1904 Publishes the third edition of Little Poems with forty-six poems, changing the title to First Little Poems, and the first edition of Poemi conviviali to immense acclaim, gathering his longer, epic-scale narratives about mythical and historical figures.
1905 Publishes the seventh edition of Myricae, the third edition of Canti of Castelvecchio with sixty-four poems, and the second edition of Poemi conviviali, adding one poem.
1906 January, Becomes Professor of Italian Literature at the University of Bologna, inheriting the position of Giosuè Carducci, who wins the Nobel Prize this same year. Giovanni and Maria rent a house in Bologna and commute from Castelvecchio. Publishes the first edition of Odes and Hymns.

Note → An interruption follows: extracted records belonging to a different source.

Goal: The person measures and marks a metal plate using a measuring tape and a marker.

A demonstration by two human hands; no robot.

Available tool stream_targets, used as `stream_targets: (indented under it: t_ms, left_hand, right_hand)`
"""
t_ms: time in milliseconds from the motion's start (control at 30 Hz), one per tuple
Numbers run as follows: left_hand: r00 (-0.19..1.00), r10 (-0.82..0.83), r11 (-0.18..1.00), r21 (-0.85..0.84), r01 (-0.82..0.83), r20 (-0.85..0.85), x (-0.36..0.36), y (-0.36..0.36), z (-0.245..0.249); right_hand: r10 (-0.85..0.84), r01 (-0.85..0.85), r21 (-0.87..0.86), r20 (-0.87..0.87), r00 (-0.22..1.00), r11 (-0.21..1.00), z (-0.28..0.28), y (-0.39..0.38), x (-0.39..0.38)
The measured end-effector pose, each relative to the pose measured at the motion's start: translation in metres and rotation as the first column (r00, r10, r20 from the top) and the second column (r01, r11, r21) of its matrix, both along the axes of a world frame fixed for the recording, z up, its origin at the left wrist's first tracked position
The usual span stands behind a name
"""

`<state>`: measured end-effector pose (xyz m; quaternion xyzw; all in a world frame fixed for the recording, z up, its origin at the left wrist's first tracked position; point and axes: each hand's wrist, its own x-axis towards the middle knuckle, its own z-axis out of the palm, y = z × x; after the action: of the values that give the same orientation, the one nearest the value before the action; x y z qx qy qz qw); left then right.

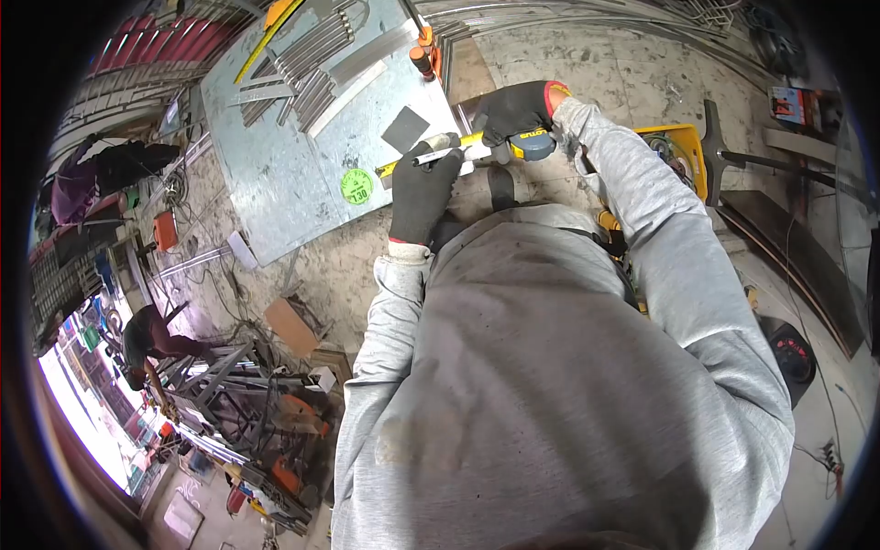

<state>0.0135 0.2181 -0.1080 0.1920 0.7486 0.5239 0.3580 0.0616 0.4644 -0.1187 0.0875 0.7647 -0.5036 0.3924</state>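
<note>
My left hand [426, 192], in a dark glove, is closed around a white marker [434, 158] at the edge of the metal sheet [275, 215]. My right hand [515, 112], in a dark glove with a red cuff, grips a tape measure [533, 144] with a dark blue and yellow case. Its yellow blade [471, 139] runs out leftward past my left fingers and over the sheet's edge. A pale narrow strip [477, 152] lies beside the blade, partly hidden by my hands. Near my left hand are a dark square plate [404, 129] and a round green sticker [357, 186].
Metal bars [312, 46] and orange-handled tools [422, 60] lie on the sheet. A yellow bin [683, 142] stands to the right, beside a dark metal stand [724, 158]. At lower left, another person [151, 335] bends near cluttered metal frames [220, 376]. Cables cross the floor.
</note>
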Motion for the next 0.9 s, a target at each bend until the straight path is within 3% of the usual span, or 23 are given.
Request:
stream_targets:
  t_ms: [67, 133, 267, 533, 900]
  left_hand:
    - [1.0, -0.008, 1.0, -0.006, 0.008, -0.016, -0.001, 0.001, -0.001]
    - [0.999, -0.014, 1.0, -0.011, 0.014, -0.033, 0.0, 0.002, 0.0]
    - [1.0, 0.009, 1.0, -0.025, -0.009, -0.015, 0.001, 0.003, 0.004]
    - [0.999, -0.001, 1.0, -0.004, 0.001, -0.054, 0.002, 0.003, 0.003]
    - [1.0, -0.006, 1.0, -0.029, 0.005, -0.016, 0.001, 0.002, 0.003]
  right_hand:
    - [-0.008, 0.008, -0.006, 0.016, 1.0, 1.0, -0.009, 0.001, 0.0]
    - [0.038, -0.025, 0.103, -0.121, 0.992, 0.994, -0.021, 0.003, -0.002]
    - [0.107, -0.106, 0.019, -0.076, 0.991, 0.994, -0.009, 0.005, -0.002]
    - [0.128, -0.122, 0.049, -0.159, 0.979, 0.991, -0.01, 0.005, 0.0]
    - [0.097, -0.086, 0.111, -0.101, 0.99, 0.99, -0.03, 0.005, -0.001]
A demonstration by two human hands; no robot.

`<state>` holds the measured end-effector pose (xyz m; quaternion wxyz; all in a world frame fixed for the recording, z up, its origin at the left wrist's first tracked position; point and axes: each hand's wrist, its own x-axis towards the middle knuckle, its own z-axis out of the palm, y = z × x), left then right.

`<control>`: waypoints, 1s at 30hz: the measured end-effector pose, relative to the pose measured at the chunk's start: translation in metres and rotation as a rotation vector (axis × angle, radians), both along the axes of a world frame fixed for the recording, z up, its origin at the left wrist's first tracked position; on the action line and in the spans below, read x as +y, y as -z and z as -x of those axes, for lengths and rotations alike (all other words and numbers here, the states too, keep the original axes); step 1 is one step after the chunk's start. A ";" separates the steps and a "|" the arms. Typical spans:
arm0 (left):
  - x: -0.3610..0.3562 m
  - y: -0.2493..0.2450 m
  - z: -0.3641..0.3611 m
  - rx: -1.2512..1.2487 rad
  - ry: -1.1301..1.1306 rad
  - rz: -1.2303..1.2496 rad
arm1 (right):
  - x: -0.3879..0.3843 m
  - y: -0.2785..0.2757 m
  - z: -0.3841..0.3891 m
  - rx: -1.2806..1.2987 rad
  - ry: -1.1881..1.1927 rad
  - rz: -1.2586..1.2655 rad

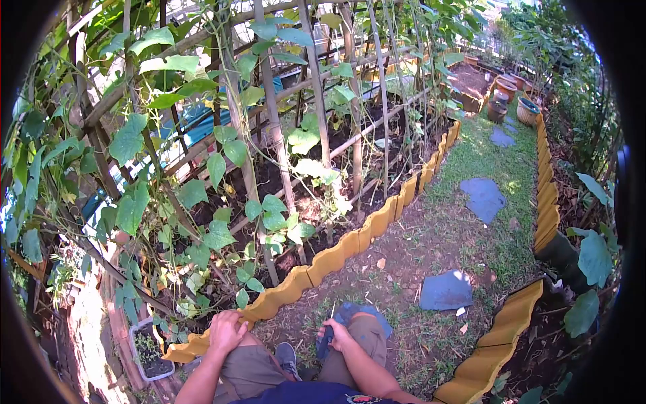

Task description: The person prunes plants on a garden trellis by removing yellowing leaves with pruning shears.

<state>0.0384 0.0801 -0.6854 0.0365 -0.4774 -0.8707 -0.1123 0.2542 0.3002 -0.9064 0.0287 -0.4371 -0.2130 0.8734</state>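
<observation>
The right hand (342, 334) is closed around a dark tool (327, 336), which is over the ground in front of the right knee, between the two legs. The tool's long axis seems to run near to far, its slim far end pointing toward the yellow edging (363, 239); it is too small to tell which end is the working one. The left hand (227, 331) lies over the left knee, its fingers loosely bent and holding no tool. Left of the edging stands a trellis (272, 128) hung with leafy vines, and a white-rimmed tub (149, 350) sits near left. On the right, flat slabs (445, 291) lead along the path toward pots (528, 111) at the far end.
</observation>
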 end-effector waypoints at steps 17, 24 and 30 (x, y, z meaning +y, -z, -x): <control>0.044 0.021 0.041 0.028 0.445 0.114 | -0.046 0.000 -0.041 -0.152 -0.154 -0.171; 0.076 0.004 0.054 -0.052 0.447 0.330 | -0.150 -0.032 -0.070 -0.209 0.221 0.123; 0.072 -0.025 0.044 -0.177 0.347 0.608 | -0.159 -0.085 -0.076 -0.229 0.320 0.338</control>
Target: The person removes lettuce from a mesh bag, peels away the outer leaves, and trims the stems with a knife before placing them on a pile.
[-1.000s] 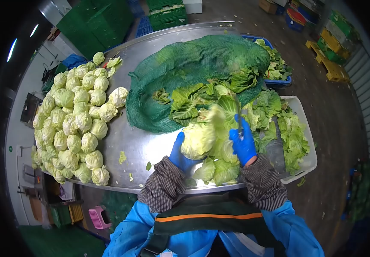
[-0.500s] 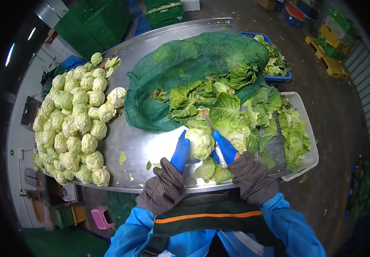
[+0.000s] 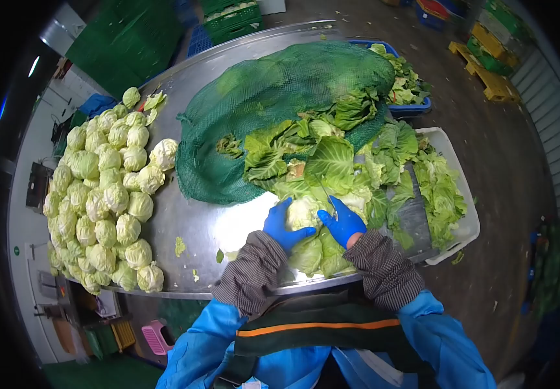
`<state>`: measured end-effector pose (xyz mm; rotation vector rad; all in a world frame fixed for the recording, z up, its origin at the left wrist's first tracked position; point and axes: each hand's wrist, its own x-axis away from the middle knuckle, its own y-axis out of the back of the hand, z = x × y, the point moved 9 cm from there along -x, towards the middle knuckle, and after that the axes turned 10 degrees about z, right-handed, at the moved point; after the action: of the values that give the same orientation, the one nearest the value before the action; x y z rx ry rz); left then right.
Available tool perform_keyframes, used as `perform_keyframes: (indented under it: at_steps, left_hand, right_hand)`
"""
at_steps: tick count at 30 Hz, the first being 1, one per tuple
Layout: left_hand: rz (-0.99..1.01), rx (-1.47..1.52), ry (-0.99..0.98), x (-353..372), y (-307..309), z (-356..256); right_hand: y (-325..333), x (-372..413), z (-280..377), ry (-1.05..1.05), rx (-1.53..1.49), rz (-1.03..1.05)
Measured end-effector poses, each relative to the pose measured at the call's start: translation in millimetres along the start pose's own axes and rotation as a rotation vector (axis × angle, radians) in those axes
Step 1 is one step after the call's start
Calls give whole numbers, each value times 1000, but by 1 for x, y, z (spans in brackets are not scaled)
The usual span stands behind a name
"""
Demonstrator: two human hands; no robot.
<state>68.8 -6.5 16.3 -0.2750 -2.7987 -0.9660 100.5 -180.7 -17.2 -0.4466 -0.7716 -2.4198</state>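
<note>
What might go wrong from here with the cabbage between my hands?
A thin blade seems to show by the right hand; with the left hand this near, a slip could cut the glove. The cabbage head might roll, as leaves surround it. The loose leaves by the table's front edge could slide off.

Left hand (image 3: 284, 227), right hand (image 3: 343, 223) at cabbage (image 3: 303, 213), bench (image 3: 192, 223) near edge. Cabbage pile (image 3: 105, 201): left edge. Mesh sack (image 3: 228, 97): toward far edge.
</note>
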Motion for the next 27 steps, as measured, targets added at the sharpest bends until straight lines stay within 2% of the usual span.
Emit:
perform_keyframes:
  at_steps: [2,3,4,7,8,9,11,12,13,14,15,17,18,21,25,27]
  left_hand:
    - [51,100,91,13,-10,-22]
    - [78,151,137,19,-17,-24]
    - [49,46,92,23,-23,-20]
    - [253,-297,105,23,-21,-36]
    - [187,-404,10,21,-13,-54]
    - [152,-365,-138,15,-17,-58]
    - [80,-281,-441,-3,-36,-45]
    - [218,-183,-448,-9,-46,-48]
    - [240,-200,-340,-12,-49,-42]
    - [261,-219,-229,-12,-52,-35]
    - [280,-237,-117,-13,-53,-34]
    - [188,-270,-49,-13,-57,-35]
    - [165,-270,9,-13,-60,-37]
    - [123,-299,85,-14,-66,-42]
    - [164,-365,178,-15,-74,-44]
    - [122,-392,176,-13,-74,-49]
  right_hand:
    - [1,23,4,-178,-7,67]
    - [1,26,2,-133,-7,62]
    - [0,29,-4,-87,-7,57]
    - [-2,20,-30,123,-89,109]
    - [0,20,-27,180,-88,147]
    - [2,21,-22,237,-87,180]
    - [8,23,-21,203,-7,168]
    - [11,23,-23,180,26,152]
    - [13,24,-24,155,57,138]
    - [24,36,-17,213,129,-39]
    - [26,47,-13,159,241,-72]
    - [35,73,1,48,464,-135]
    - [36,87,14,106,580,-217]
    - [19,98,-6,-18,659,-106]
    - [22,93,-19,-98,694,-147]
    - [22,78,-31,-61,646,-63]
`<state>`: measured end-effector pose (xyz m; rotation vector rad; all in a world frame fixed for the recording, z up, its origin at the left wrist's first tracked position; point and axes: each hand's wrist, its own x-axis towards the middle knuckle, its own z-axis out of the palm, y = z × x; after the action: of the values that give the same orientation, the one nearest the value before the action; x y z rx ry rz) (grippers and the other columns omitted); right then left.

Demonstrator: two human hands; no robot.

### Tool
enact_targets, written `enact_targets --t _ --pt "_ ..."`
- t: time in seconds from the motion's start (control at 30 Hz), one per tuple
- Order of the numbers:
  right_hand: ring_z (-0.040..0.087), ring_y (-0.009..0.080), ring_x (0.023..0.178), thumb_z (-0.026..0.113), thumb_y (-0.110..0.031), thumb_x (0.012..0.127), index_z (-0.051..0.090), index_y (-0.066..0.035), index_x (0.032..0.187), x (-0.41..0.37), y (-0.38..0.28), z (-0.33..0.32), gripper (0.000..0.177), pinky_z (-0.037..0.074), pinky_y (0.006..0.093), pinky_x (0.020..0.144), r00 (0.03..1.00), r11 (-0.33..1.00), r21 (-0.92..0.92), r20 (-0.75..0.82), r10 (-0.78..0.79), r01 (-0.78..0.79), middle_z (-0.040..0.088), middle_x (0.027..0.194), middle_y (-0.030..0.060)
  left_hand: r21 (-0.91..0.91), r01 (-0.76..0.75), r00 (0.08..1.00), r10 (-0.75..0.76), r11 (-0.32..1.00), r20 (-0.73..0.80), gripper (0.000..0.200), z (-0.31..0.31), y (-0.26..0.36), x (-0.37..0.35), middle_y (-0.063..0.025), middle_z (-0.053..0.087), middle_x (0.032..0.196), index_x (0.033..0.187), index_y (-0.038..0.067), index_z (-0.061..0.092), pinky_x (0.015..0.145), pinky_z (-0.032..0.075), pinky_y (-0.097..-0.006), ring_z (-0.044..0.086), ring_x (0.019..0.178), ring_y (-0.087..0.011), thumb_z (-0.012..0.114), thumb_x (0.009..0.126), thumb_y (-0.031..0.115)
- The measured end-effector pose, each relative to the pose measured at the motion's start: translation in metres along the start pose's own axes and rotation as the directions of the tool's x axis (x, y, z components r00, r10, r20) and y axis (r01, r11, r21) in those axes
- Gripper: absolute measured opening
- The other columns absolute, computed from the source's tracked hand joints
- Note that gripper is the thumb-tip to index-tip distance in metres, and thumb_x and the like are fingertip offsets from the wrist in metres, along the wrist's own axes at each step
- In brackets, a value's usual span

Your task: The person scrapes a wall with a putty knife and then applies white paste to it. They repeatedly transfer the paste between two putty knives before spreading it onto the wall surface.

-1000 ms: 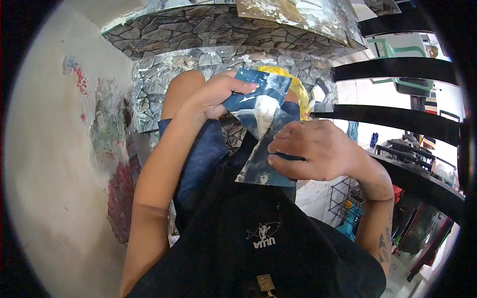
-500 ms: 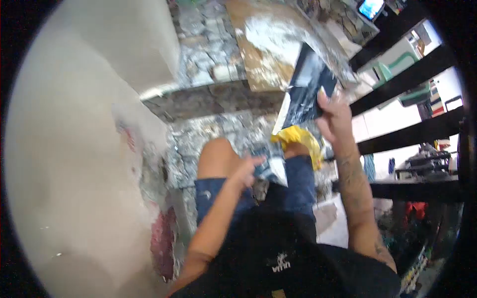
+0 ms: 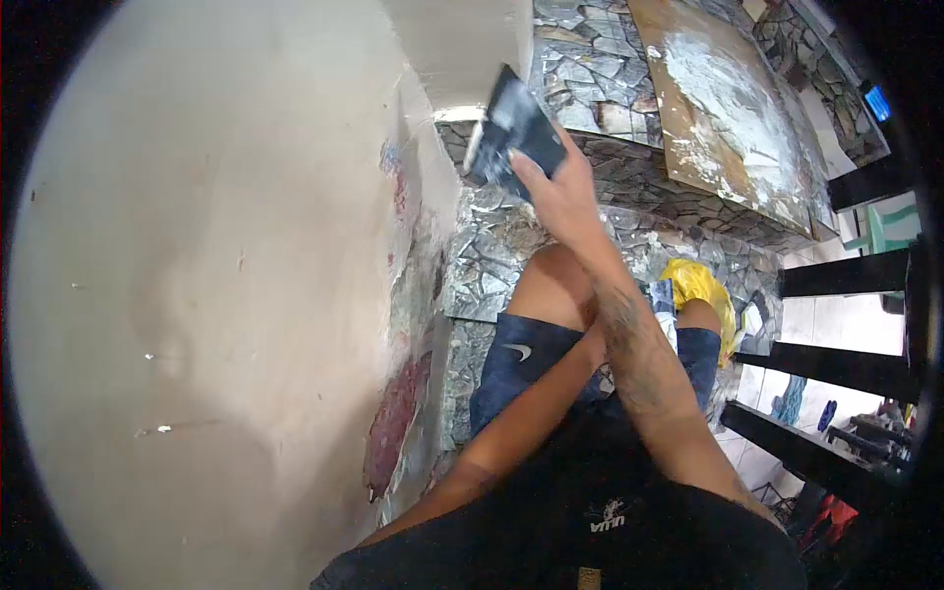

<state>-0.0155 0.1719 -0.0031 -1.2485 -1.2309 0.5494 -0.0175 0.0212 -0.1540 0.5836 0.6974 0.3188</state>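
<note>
My right hand [image 3: 562, 187] grips a black flat putty spreader [image 3: 526, 133] smeared with white paste. It is held up close to the wall corner, its edge near the lower end of the pale wall section. The spreader is slightly blurred. My left hand [image 3: 598, 342] is low over my lap, its fingers mostly hidden behind my right forearm. Past that forearm shows part of a second paste-smeared spreader [image 3: 663, 307], which the left hand holds. The pale wall [image 3: 246, 246] on the left has a damaged strip with bare reddish patches [image 3: 398, 433].
A wooden board [image 3: 678, 147] with spread white paste lies on the stone-clad ledge [image 3: 595, 74]. A yellow plastic bag [image 3: 700, 285] is beside my knee. Dark railing bars [image 3: 836, 364] stand at right. Several small nails or pegs stick out of the wall.
My right hand has carried its spreader from over the board leftward to the wall corner, crossing above my left arm. The view has turned left toward the wall. My left hand stays low.
</note>
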Motion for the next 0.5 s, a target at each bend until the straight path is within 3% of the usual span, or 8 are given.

1907 January 20, Philosopher and literary critic Benedetto Croce publishes an article on Pascoli in his journal La critica, giving rise to a long confrontation between supporters and detractors of the poet’s work. Croce criticizes the linguistic choices most appreciated by others. February 16, Giosuè Carducci dies. Pascoli pays homage to his professor and mentor with an essay in the newspaper, quoting a line Carducci wrote for Garibaldi, the hero of the Unification: “Today, Italy adores you—this is what the Poet has been told for many years by all of Italy, a place made one through its arms and its laws, but not in its heart—except in this one thing, that it adores its Poet.” Publishes the fourth edition of Canti of Castelvecchio, with 166 poems; the fourth edition of First Little Poems; the second edition of Odes and Hymns, with forty-five poems, and the prose collection Pensieri e discorsi [Thoughts and Speeches], which includes earlier essays and lectures. April 7, Suffering from an unspecified ailment, Pascoli undergoes an operation that limits his activity for several months. This may have been the first manifestation of illness that would lead to digestive and hepatic complaints in the following years before a diagnosis of cirrhosis of the liver and stomach cancer in 1912. Publishes the eighth edition of Myricae.